Carrier-Sekani Family Services moves to complete jurisdiction over aboriginal children in north

By Lloyd Dolha

The Carrier-Sekani Family Services has announced that it is in the final negotiations with the region’s Ministry of Childen and Family Development for exclusive jurisdiction over a significant portion of the region’s aboriginal children in care.

“We have to look at the broader scope [for aboriginal children] of being part of a nation to empower our families and communities to take care of their children,” said Mary Teegee, director of Carrier-Sekani Family Services (CSFS).

Teegee said her organization is close to the final stages of negotiations for that exclusive jurisdiction with the ministry that have been ongoing for the past two years.

Teegee said the CSFS wants to move away from the ministry’s long-standing practice of intervention after-the-fact to a more pro-active approach utilizing the cultural strengths of the Carrier-Sekani clan system to help rebuild northern aboriginal families shaken in the aftermath of the residential school experience.

“We’re saying we have to look outside of the box [of ministerial practice] to a more prevention-based approach in the best interests of the child,” she said.

The announcement comes on the heels of the coroner’s jury recommendations from the two-week inquest into the death of three-year old Savannah Hall.

Savannah Hall was found unconscious in her foster-care home in Prince George on January 24, 2001. When she was taken to hospital by her foster parents, she was in a coma with massive brain-swelling, hypothermia and multiple bruises. She died tow days later in B.C. Children’s hospital.

The coroner’s inquest found that Savannah Hall died of suffocation while in care, which the five-member jury concluded was a homicide.

At a press conference in Prince George on November 5th, CSFS executive director Warner Adam said the jury’s recommendations of the inquest demonstrates the entire provincial child protection system requires a major overhaul.

“The child protection system is riddled with holes that too often places children in danger,” Adam told reporters.

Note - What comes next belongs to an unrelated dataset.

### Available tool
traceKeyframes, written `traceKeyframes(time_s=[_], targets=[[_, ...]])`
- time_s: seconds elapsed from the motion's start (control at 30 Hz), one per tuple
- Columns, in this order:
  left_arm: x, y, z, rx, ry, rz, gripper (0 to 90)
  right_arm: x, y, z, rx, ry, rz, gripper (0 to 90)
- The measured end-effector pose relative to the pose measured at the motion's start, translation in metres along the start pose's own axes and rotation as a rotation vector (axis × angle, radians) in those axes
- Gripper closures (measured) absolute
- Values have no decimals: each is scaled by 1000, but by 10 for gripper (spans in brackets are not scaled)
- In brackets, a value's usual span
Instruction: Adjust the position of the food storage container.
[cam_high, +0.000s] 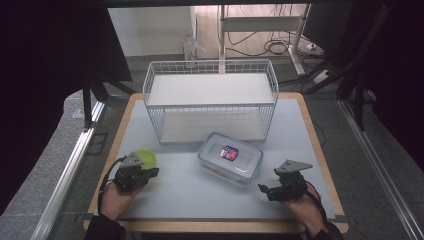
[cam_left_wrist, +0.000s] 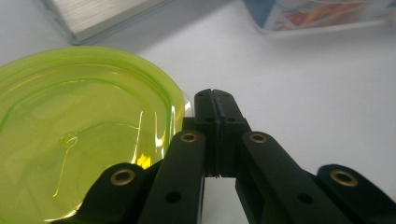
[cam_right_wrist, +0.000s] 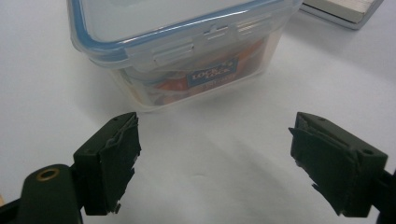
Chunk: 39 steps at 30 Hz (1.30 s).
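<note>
A pale grey table with a wooden border is carrying the work, and dark screens are flanking it while cables are trailing across the floor at twelve o'clock. The left gripper is resting with its jaws pressed together and nothing between them; in its own view the tips are lying just beside the rim of a yellow-green lid, at that lid's three o'clock edge, and whether they are touching it cannot be told. In the high view the left gripper is sitting at eight o'clock on the table, partly covering the lid. The right gripper is holding its jaws spread wide over bare table, gripping nothing, aimed at the near wall of a clear food container with a blue-sealed snap lid. The container is lying near the table's centre, probably kept within both hands' reach. Behind it, at twelve o'clock, a white wire rack is standing with both shelves bare, presumably the storage place.
</note>
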<state>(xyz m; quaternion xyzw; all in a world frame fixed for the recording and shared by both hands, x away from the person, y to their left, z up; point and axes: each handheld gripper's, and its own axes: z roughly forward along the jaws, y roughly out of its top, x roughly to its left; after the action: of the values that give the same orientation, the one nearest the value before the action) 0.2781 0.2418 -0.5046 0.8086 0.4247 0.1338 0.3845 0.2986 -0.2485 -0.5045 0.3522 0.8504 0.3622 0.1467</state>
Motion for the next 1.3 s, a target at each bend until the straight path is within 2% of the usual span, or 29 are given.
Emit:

Adam said the CSFS will work with the ministry to ensure that the 26 recommendations from the jury are fully implemented. Seventeen of the 26 recommendations were specifically directed at the Ministry of Children and Family Development.

Some of those recommendations included:

  • The creation and use of a single document that would keep a record of all allegations against a foster home
  • Mandatory training of all foster parents in first aid and cardio-pulmonary resuscitation
  • The revision of clearer standards for foster homes when it comes to using mechanical and physical restraints
  • Teegee said of the 1,019 children in care in northern B.C., 772 of 75.8 per cent are of aboriginal decent.

    Adam said that greater efforts should be made to ensure that aboriginal children taken into care are placed with aboriginal families.

    Both Adam and Teegee called for additional resources to ensure that northern aboriginal children are immersed in the cultural strengths of the Carrier-Sekani clan system.

    The Lake Babine Nation, Savannah’s home community, has put forward a proposal to the ministry for a clan house, which would allow the aboriginal community to open family group homes based on the clan structure. This would allow a troubled young mother and her child to be brought into care together in supportive surroundings.

    Nevertheless, the recommendations of the Savannah Hall inquiry will aid in the further devolution of complete jurisdiction over aboriginal children in care to the province’s 23 aboriginal family services organization.

    “We’re going to implement those recommendations as soon as possible and ensure that we have adequate resources to go beyond those recommendations,” said Teegee.

    Teegee stressed that the Hall inquiry should not reflect negatively on all foster parents.

    “We have wonderful, strong foster parents and we support our foster parents,” she said.

    The First Nations Leadership Summit, comprised of the political executives of the First Nations Summit, the Union of BC Indian Chiefs and the BC Assembly of First Nations, urged the government to move swiftly to address the serious systemic gaps within the ministry identified in the coroner’s report which continue to put First Nations children at risk.

    “We hope the coroner’s inquest will finally provide closure to the family of Savannah Hall by providing them with answers that they Have been seeking for six years, “ said Phillip Stewart, Grand Chief of the Union of BC Indian Chiefs. “However, the findings contained within the coroner’s inquest are clearly indicative that massive funding cutbacks of the past have jeopardized and compromised the safety and well-being of aboriginal children in care.”